Microsoft actually put in $300 million in early 2012 for its stake in Nook Media, which currently stands at 16.8 percent. All this had led some analysts to suspect that Microsoft may sweep in and buy Barnes and Nobles outright. Barron’s speculated over the weekend:
“B&N’s current market value is $1.1 billion based on 70 million outstanding shares and it has a net cash position. Microsoft could pay $25 a share, or $1.75 billion, and gain full control of Nook plus the retail stores, which produced $371 million of pretax cash flow in the past 12 months. That price would be modest relative to Microsoft’s $60 billion-plus in cash.”
Such a move could instantly provide Redmond with 600 retail stores across the country, which it can use to sell and promote its hardware products like the Surface tablets. Obviously, the location of some of these stores could be a bit of an issue — not all the stores are in prime locations.
Still, others believe the opposite. The Motley Fool posted its own views on this:
“There’s no way that Microsoft could fill the cavernous Barnes & Noble stores, which also happen to be largely located in strip malls that lack the foot traffic of Apple’s smaller footprint in shopping malls. If Microsoft wanted that girth, it could’ve picked up Borders’ remnants for a pittance two years ago.”

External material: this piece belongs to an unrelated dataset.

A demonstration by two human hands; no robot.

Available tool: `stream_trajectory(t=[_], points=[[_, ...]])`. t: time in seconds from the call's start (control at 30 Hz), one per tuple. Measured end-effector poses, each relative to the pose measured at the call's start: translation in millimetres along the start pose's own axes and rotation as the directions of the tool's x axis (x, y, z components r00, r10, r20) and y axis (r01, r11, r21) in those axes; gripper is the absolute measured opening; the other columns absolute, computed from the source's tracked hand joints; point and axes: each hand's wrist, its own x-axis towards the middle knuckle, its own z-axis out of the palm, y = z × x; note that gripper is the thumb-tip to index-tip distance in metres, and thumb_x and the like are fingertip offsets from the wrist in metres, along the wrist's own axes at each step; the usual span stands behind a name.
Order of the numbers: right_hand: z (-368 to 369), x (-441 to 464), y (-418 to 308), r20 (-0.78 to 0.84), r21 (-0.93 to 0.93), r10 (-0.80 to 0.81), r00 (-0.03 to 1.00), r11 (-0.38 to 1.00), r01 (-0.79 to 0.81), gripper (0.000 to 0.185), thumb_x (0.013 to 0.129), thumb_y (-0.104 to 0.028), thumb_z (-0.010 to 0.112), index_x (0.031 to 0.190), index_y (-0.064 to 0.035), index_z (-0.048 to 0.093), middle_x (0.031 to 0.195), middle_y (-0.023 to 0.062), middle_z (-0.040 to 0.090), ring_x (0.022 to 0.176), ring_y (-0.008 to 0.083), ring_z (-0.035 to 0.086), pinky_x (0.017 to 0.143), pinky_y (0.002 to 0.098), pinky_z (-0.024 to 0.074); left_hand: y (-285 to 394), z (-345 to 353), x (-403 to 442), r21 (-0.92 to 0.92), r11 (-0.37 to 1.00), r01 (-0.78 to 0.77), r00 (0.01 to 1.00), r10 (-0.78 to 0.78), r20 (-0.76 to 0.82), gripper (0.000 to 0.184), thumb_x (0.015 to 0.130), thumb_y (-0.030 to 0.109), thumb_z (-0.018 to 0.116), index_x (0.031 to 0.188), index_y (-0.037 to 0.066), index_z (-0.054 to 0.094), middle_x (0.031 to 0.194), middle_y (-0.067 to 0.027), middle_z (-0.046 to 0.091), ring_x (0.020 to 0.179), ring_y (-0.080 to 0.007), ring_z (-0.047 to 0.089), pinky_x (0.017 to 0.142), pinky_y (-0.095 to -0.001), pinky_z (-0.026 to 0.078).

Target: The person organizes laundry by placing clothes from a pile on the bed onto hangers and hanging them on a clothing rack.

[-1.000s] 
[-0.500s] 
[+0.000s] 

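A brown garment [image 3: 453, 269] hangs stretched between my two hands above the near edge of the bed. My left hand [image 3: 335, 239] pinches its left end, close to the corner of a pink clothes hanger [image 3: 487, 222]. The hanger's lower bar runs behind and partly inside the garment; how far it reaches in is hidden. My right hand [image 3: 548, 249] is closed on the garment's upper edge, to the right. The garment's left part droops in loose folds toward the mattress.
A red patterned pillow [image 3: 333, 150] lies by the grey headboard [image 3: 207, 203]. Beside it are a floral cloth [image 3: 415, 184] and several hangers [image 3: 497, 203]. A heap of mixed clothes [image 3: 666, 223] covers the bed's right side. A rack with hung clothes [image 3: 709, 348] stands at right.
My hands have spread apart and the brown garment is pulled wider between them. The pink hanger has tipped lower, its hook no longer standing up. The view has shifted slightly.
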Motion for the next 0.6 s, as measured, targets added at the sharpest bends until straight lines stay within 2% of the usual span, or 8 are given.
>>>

B&N’s Nook tablets have actually been met with very lukewarm response and Amazon continues to be the leader in the ereader (and subsequently affordable tablets) segment. And even though Microsoft and Barnes and Noble have a partnership going, something concrete has yet to emerge out of it.
Even if Redmond decides against buying the book retailer outright, it will still need to either take complete control of Nook Media — and integrate ebooks into the Windows Store — or cash out while there is still a chance.